Я придумываю свои сюжет, свою историю,-
будь то «Сказки Гофмана» или «Семен
Котко». И, наверное, мои мысли совпали с
мыслями людей, которые были в зале.
Потому что я считаю, что Семен Котко –
это не персонаж, Семен Котко – это те
люди, которые сидели в зале, и те люди,
которые были на сцене – тоже Семен Котко.
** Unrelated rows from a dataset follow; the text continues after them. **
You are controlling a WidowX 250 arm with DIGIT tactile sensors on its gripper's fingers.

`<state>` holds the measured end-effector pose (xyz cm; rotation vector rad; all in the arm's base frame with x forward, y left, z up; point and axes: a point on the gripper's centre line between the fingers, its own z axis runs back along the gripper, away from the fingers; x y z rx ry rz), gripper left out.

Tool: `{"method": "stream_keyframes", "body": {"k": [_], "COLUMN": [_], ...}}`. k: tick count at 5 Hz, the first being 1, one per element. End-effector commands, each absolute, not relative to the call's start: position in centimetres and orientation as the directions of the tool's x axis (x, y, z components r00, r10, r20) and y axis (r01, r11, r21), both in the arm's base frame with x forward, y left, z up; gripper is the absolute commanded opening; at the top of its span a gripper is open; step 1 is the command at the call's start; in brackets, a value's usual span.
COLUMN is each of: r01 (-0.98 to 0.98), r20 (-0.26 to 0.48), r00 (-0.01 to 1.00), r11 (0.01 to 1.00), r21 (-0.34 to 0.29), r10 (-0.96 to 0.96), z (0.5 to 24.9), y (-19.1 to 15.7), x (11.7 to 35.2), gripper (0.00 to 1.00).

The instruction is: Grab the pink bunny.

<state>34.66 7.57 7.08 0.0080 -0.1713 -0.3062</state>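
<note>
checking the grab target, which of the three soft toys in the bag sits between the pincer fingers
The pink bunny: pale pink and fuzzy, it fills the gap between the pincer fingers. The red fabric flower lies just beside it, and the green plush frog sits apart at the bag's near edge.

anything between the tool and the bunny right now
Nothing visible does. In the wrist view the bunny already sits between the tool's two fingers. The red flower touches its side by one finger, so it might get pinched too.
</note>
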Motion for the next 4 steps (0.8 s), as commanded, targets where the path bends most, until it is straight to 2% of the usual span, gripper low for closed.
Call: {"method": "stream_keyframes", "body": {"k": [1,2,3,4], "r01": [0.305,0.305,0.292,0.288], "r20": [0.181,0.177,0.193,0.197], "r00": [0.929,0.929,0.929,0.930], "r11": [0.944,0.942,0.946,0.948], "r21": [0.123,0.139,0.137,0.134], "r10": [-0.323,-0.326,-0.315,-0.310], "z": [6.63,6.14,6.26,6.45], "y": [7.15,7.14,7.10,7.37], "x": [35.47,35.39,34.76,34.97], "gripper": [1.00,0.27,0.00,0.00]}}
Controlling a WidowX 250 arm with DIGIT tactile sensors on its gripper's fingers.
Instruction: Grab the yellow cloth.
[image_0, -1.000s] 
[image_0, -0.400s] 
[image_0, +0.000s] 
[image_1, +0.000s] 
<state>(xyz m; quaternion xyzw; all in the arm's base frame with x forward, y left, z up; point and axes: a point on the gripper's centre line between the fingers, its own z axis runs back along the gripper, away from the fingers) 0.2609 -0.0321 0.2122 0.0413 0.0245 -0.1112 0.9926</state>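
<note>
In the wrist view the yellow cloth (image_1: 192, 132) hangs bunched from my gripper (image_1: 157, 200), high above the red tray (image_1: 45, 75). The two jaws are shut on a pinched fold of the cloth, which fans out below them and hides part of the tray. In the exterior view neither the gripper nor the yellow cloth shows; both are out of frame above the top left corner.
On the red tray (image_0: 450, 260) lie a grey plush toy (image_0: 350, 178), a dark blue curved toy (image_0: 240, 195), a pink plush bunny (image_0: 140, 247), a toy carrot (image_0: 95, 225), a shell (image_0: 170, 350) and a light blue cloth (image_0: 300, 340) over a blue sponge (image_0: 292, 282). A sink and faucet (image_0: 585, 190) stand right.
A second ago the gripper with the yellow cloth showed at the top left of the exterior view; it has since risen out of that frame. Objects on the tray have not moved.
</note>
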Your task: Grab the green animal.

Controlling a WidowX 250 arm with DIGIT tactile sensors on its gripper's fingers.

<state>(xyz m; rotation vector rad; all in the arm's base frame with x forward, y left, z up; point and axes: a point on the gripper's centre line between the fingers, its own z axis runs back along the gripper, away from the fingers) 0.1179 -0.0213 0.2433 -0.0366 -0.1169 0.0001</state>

Потому что это наше прошлое, очень
близкое, и, кто знает, может быть, это
и наше будущее... Этот спектакль
воспринимается мной в контексте моей
жизни, жизни общества, вернее,
перспективы жизни общества. Работая над
спектаклем, я искал своего смысла, своих
приспособлений и своего ощущения этой
музыки. Как музыкант я отношусь к этой
партитуре с величайшим почтением.
Поэтому я не стал ее резать, Нам прислали
из Грузии клавиры «Семена» – страшно
смотреть. Создатели того спектакля
ощущали неполноценность оперы, и они
попытались с помощью купюр собрать
нечто новое из этой музыки. Я думаю, что
это было нехорошо. И, кстати, тот
спектакль прошел всего несколько раз. Мы
с Гергиевым оставили партитуру
абсолютно без изменений. Кто-то
предлагал изменить текст, – «Да
здравствует Ленин» и так далее. Я
отказался от этой идеи. Потому что это –
наша история, наша хроника, наш «Ричард III».
Кто-то говорит: с финалом надо что- то
придумать, там такая глупая музыка. Но
ведь мы жили глупостями, мы жили
одинаково, мы были без лиц.
«Семен Котко» –
это серьезный итог моей жизни. Я подхожу
к своему 50-летию и рад, что я это сделал.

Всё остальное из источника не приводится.